◆ TASK
Scan the entries below for the word "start" and copy every line where it turns up.

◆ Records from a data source
↓↓↓

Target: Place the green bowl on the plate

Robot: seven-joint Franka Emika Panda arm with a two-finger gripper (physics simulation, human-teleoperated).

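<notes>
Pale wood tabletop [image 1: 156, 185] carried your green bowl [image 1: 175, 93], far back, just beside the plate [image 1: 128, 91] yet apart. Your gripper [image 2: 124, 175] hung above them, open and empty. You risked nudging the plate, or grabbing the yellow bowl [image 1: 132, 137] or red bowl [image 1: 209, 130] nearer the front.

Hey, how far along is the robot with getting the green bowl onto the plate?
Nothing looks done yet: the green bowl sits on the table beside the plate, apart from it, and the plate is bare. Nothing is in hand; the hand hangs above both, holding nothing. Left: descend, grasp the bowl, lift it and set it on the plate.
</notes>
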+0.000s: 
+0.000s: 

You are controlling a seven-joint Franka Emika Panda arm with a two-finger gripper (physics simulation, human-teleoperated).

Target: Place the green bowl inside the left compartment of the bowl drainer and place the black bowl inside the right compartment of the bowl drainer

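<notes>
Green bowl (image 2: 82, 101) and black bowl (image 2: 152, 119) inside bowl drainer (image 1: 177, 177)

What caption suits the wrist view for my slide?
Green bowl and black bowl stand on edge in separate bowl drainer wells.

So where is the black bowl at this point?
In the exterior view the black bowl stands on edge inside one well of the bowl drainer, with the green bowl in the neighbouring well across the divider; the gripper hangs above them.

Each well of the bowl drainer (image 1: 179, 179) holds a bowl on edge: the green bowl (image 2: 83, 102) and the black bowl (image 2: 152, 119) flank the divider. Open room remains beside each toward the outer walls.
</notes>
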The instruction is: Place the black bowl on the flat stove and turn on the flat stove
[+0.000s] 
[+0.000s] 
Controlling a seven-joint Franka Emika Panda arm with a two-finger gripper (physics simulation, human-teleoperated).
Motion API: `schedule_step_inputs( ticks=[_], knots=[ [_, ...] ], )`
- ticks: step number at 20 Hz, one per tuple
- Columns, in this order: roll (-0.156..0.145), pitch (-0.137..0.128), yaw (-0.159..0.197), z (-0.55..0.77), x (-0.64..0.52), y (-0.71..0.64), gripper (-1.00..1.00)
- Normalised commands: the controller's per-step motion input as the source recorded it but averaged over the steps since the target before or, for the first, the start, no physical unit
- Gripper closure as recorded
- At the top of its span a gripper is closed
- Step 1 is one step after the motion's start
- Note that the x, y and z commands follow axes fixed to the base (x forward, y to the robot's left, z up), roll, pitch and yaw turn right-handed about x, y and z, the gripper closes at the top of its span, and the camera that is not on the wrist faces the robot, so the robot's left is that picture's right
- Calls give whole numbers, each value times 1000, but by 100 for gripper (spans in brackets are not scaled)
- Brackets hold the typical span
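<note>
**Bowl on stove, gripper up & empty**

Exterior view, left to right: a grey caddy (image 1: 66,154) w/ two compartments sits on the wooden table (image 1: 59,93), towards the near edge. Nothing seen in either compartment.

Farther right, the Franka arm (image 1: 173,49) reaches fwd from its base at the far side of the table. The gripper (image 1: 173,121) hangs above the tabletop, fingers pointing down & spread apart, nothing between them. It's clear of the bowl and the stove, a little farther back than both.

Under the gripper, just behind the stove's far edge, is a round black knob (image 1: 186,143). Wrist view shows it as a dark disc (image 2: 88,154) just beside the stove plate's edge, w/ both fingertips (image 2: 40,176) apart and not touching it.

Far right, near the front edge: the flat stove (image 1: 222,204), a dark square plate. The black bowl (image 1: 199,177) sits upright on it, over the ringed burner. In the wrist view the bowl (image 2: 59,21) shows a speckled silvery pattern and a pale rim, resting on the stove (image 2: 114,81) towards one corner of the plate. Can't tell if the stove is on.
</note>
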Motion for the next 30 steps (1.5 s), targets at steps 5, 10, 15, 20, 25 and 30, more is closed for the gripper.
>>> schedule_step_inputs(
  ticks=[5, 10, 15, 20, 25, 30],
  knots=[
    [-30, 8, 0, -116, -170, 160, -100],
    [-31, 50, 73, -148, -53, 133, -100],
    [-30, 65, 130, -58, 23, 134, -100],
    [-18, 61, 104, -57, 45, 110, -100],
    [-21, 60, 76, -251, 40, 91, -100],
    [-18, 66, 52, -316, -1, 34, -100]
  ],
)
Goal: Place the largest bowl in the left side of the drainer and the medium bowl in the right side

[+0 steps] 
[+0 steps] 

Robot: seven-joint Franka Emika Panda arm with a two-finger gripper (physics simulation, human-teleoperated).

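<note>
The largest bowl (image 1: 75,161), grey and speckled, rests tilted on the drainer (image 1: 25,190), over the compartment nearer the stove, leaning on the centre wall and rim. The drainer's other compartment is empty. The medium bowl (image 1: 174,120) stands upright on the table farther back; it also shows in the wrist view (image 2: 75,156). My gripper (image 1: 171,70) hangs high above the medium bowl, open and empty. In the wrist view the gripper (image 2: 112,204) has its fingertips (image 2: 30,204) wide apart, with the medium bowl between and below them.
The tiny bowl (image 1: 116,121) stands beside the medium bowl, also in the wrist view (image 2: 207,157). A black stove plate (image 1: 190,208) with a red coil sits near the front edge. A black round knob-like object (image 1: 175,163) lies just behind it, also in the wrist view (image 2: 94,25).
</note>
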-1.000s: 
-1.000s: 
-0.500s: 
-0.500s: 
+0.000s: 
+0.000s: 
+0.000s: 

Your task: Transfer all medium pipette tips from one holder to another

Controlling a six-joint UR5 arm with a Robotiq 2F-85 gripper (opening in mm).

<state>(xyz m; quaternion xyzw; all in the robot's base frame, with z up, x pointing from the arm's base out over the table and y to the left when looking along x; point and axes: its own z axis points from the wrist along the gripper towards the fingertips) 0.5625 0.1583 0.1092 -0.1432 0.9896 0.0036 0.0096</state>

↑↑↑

◆ YOUR RESPONSE
- Normalised commands: the controller's per-step motion input as the source recorded it but averaged over the steps since the target before or, for the first, the start, no physical unit
- Step 1 is one step after the motion's start

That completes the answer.